Primordial Beginnings is accompanied by a simultaneous exhibition, Hypothetical Islands, at Marian Goodman Gallery, London. Both exhibitions feature rarely seen works from the personal collection of the artist Nancy Holt (1938-2014). Holt married Smithson in 1963 and managed his Estate between 1973 and 2014. Primordial Beginnings and Hypothetical Islands are organized in partnership with Holt/Smithson Foundation, an artist endowed foundation dedicated to continuing the creative legacies of Nancy Holt and Robert Smithson.

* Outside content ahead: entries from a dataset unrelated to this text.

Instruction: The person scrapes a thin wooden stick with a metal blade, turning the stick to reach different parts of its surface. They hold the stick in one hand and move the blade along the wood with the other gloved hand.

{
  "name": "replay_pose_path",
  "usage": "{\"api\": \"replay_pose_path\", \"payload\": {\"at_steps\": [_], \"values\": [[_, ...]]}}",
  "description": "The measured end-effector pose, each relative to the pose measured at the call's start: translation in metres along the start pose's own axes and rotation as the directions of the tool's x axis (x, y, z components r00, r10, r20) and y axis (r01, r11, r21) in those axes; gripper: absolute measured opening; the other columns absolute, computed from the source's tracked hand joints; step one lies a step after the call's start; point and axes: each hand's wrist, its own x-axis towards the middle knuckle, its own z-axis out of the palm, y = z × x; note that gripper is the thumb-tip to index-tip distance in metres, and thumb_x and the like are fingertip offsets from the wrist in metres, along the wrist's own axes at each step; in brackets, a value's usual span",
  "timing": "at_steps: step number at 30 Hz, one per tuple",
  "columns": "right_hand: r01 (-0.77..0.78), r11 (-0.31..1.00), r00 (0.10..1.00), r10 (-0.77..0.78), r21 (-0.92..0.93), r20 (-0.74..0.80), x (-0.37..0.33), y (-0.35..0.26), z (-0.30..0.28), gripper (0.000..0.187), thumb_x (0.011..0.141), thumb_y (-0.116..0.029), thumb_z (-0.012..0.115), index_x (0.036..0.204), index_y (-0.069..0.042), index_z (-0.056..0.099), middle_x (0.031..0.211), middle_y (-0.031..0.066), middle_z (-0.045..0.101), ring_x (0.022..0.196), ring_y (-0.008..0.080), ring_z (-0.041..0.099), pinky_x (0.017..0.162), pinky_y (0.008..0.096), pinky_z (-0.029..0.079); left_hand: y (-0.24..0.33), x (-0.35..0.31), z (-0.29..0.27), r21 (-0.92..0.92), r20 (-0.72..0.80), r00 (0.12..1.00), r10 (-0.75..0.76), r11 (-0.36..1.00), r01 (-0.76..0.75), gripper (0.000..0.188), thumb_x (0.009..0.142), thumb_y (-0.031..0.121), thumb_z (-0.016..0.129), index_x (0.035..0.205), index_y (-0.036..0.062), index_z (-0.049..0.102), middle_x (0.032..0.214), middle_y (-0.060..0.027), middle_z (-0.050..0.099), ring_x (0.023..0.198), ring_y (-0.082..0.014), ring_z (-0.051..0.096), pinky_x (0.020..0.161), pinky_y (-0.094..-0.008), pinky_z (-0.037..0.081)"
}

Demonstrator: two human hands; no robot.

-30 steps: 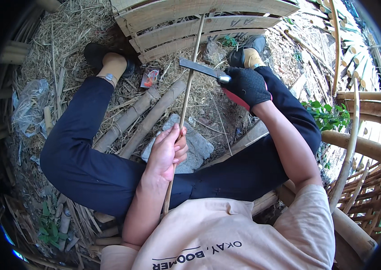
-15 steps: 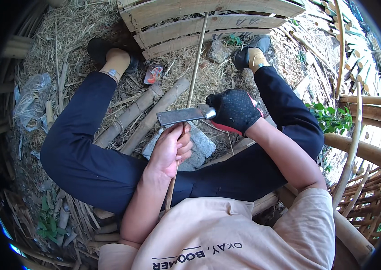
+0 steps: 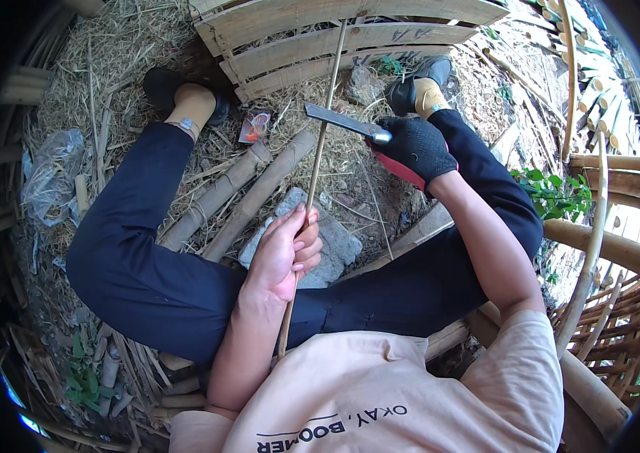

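Note:
My bare left hand (image 3: 287,249) is closed around a long thin bamboo strip (image 3: 323,143). The strip runs from my shirt away from me, and its far end overlaps the wooden crate. In a black and red glove, my right hand (image 3: 416,149) grips a broad-bladed knife (image 3: 342,124). The flat blade crosses the strip well beyond my left hand, and its edge seems to rest against it. The knife's handle is mostly hidden in the glove. Beneath my left hand lies a grey stone block (image 3: 327,245).
A slatted wooden crate (image 3: 350,34) stands at the far side between my feet. Two bamboo poles (image 3: 259,192) lie on the straw-strewn ground. Left is a clear plastic bag (image 3: 53,174); right are a leafy plant (image 3: 554,195), thick bamboo poles (image 3: 607,253) and a woven basket (image 3: 626,332).
My right hand has moved the knife away from me along the strip, from just above my left hand. The blade has tilted. My left hand holds its place.

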Motion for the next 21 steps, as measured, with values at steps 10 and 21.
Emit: {"api": "replay_pose_path", "payload": {"at_steps": [10,21], "values": [[0.227,0.966,0.948,-0.248,0.122,0.199,-0.038,-0.044,0.002,0.024,0.078,-0.033,0.071,0.090,-0.012,0.070,0.077,0.0175,0.068,0.076,0.0389,0.067,0.068,0.0465,0.053,-0.004,0.001,0.000,0.108,-0.076,0.996,0.050,0.993,-0.042,0.026,0.109,0.027,0.038,0.092,0.0111,0.049,0.057,0.0090,0.029,0.042,-0.0014,0.023,0.038,-0.0196,0.021],[0.114,0.992,0.988,-0.118,0.045,0.095,-0.019,-0.032,0.006,0.021,0.080,-0.031,0.069,0.089,-0.013,0.071,0.077,0.0170,0.069,0.075,0.0379,0.068,0.069,0.0475,0.053,-0.005,0.000,0.001,0.137,-0.073,0.994,0.077,0.988,-0.067,0.028,0.109,0.029,0.037,0.092,0.0108,0.049,0.057,0.0087,0.029,0.043,-0.0017,0.022,0.039,-0.0199,0.021]]}}
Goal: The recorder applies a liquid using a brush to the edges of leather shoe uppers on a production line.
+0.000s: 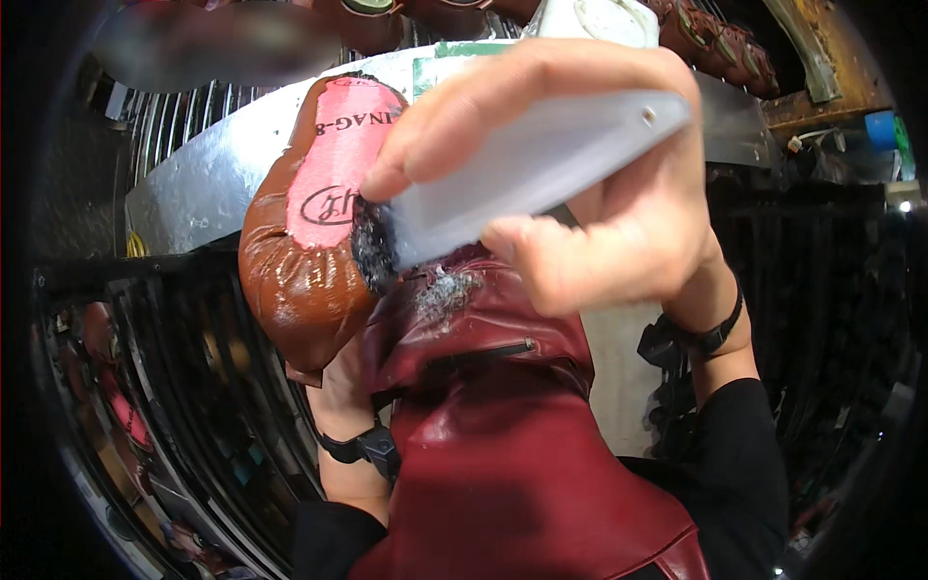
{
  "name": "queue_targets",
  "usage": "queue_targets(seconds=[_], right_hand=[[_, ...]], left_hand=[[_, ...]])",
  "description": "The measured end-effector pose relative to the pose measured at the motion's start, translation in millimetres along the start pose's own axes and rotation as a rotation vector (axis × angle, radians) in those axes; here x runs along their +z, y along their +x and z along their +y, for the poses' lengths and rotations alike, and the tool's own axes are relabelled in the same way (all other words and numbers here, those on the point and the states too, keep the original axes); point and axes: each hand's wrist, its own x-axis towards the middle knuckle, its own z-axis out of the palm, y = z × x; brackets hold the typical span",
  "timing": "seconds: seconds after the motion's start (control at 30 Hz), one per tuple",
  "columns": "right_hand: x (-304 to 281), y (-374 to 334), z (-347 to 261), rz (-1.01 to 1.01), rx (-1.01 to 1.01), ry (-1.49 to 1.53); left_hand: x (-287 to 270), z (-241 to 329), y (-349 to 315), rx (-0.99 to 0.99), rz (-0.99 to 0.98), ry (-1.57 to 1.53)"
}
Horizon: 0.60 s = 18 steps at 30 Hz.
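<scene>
A brown leather shoe upper [290,285], pulled over a form with a pink insole board [333,164] facing up, leans over the worktable's near edge. My left hand [340,391] supports it from beneath; the shoe covers its fingers, leaving the wrist in sight. Between the fingers and thumb of my right hand [628,242] is a brush with a translucent white handle [551,155], slightly blurred. Its black bristles [372,246] press against the shoe's side, along the right edge of the pink board. Shiny wet-looking patches show on the folded leather.
The metal-edged worktable [198,198] curves across the front. A white container [599,21] stands at the back, near more brown shoes [710,43]. My dark red apron [522,454] carries a grey smear. Racks [174,406] stand at left, and a blue object [880,129] at far right.
</scene>
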Motion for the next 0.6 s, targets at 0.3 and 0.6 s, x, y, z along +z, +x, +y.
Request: queue_targets(seconds=[0.3,0.6], right_hand=[[-20.2,2.9,58.8,0.366,0.358,0.085],[32.6,-110.2,36.1,0.625,0.456,0.487]], left_hand=[[24.8,-3.7,-16.2,0.346,0.041,0.535],[-2.4,-20.5,-10.4,-0.264,-0.019,-0.590]])
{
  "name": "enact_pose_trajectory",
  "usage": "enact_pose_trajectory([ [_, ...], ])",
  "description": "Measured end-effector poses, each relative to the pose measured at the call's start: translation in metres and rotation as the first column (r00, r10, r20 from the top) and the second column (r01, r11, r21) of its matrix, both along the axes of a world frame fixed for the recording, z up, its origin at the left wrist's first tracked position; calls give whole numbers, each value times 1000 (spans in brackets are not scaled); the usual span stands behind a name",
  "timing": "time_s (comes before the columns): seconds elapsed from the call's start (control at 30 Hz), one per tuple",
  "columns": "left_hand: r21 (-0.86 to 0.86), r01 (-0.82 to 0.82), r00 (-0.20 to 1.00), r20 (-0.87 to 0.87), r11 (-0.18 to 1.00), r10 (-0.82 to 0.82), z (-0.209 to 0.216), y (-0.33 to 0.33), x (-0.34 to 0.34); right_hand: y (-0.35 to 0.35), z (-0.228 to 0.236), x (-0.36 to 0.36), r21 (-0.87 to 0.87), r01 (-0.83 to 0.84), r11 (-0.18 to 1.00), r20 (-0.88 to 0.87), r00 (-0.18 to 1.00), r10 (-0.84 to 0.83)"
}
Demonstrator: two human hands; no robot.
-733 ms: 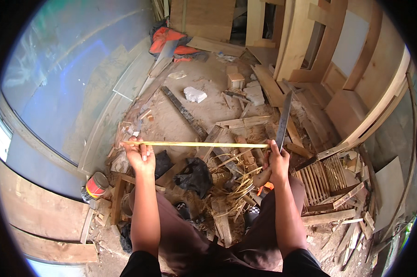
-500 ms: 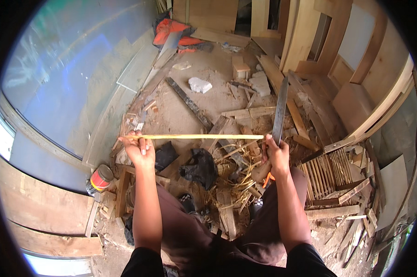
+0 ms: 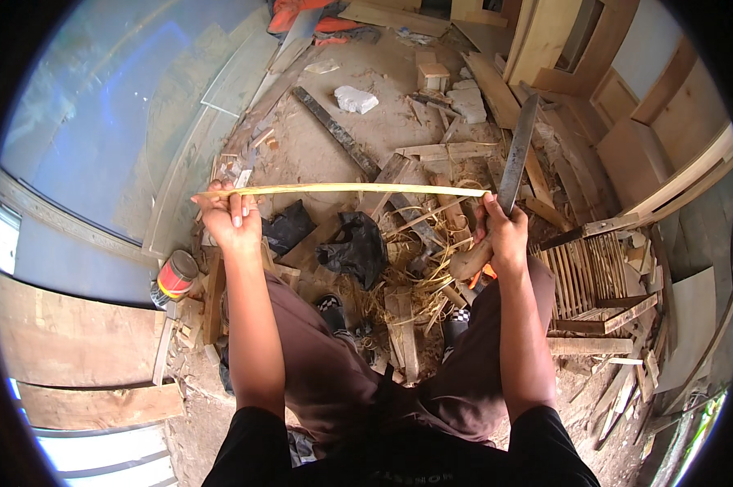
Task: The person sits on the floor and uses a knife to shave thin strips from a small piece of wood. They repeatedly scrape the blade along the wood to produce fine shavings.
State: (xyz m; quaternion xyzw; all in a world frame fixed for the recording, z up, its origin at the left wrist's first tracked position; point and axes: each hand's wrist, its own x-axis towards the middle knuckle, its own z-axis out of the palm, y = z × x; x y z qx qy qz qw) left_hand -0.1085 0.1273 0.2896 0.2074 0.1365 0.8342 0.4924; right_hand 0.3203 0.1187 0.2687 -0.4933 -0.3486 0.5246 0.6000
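A long, thin, pale yellow bamboo strip [image 3: 358,188] stretches between my hands, bowed slightly upward along its middle. My left hand [image 3: 232,223] pinches its left end, fingers curled with the palm turned up. In my right hand [image 3: 506,235] is a machete with a wide dark blade [image 3: 519,154] pointing up and away. Its wooden handle [image 3: 469,261] sticks out below that fist, toward my knees. The strip's right end meets the thumb and fingers of the same hand, close beside the blade; the exact hold there is partly hidden.
Below the strip lie a black plastic bag [image 3: 354,250], pale shavings [image 3: 419,300] and wood offcuts. A slatted wooden frame [image 3: 590,276] sits right of my knee, a paint tin [image 3: 178,274] at left. Farther off are a dark beam [image 3: 334,132] and a white chunk [image 3: 356,99].
The view has tipped downward, so the floor and my hands appear higher in the picture. The strip was nearly straight and now arches slightly. Both hands keep their holds.
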Motion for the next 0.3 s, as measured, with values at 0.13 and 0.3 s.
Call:
enact_pose_trajectory([
  [0.13,22,-34,999,8,999,34,-1,5,-6,9,-16,10,39,69,997,144,987,-74],
  [0.3,-2,-82,997,3,997,83,-7,5,-36,11,-12,14,53,200,978,89,975,-204],
])
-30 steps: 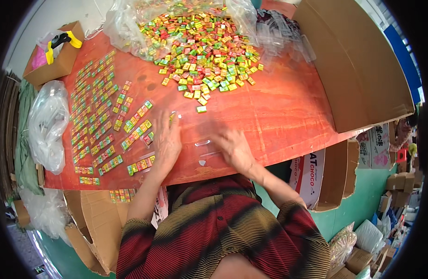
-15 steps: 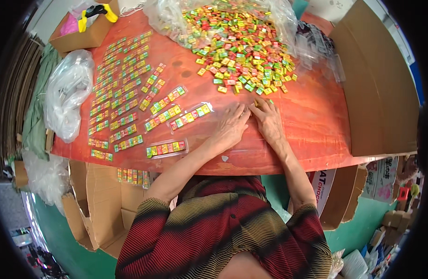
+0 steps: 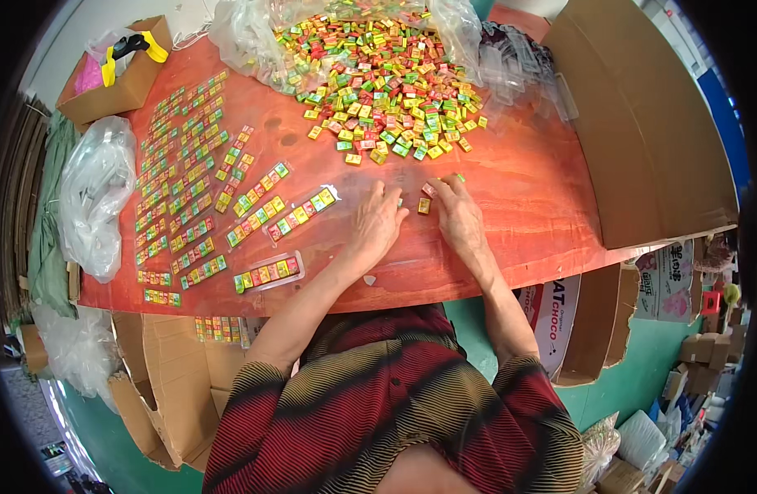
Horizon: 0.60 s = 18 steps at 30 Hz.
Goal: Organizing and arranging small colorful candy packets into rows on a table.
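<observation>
My left hand (image 3: 378, 224) is over the middle of the red table, fingers bent, with a small pale-green box (image 3: 399, 203) between thumb and forefinger. Close to its right, my right hand (image 3: 462, 216) curls its fingers down around small boxes at the tabletop. A reddish box (image 3: 429, 189) touches its thumb side and a green one (image 3: 461, 177) shows at the fingertips. Just below the thumb lies a yellow box (image 3: 424, 206). Left of my hands, a clear tray (image 3: 303, 212) holds a row of coloured boxes, and another filled tray (image 3: 268, 272) lies nearer the table edge.
Beyond my hands spreads a heap of small coloured boxes (image 3: 395, 99) from a clear plastic bag (image 3: 247, 45). Many filled trays (image 3: 181, 148) line the left side. A tall cardboard box (image 3: 642, 132) stands at right; an open carton (image 3: 181, 387) sits below the table.
My hands have moved apart, the left one leftward. Small boxes between them, hidden before, now show. The whole view has shifted slightly.
</observation>
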Available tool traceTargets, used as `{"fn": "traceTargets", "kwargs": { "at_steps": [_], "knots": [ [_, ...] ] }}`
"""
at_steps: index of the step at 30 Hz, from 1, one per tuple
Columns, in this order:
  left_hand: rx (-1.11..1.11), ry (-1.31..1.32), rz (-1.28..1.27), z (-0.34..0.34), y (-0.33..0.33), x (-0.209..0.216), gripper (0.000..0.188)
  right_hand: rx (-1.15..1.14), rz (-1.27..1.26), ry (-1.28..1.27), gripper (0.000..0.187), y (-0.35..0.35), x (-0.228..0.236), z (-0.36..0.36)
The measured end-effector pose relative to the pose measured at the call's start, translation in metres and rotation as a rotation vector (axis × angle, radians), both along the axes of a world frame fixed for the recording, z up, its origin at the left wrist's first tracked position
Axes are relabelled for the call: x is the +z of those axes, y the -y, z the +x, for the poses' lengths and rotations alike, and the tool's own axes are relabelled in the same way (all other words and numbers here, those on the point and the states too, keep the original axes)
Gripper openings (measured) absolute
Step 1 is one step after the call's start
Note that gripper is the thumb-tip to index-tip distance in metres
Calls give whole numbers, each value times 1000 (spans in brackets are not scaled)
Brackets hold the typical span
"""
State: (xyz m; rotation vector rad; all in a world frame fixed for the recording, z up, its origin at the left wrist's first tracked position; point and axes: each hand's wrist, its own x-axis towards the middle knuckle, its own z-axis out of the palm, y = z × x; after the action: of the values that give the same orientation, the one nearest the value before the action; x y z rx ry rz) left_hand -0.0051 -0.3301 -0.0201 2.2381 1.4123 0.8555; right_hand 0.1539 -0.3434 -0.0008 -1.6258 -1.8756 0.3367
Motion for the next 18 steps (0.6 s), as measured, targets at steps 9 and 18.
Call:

Born in Passaic, New Jersey, ROBERT SMITHSON (January 2, 1938 – July 20, 1973), spent his formative years in New Jersey. In 1963 he married the artist Nancy Holt (1938–2014), who managed the Estate of Robert Smithson from 1973-2014, and who literally willed Holt/Smithson Foundation into being. Robert Smithson is best known for his earthworks Spiral Jetty (1970), Broken Circle/Spiral Hill (1971), and Amarillo Ramp (1973). Prior these earthworks Smithson created performative entropic land works, such as the ephemeral sculptures Asphalt Rundown (1969, Rome), Glue Pour (1969, Vancouver), Concrete Pour (1969, Chicago), and Partially Buried Woodshed (1970, Kent State) speak poignantly to issues of time and the human condition. Robert Smithson’s first solo exhibition, with emphasis on what he described as ‘expressionistic work’, took place in 1957 at Allan Brilliant’s gallery in New York. The artist’s peripatetic life took him to Rome in 1961, when George Lester offered him his first solo international exhibition at Galleria George Lester, where he explored quasi-religious subject matter. His early paintings, drawings and sculptures made between 1961 and 1963 were imbued with references to concrete poetry, popular culture, and science fiction. Influenced by minimalism, in 1964 Smithson declared his quasi-minimal sculptures made from industrial materials of metal and mirrored Plexiglas as his ‘mature’ works, distancing himself from his early expressionistic paintings and drawings. Robert Smithson’s writings on art, western culture, graphic texts, and interviews, are published in The Writings of Robert Smithson, edited by Nancy Holt (1979, New York University Press, with an expanded version edited by Jack Flam published in 1998). His works are in numerous museum collections, including the Art Institute of Chicago, Dia Art Foundation, Museum of Modern Art New York, National Museum of Modern Art Tokyo, Solomon R. Guggenheim Museum, and Whitney Museum of American Art.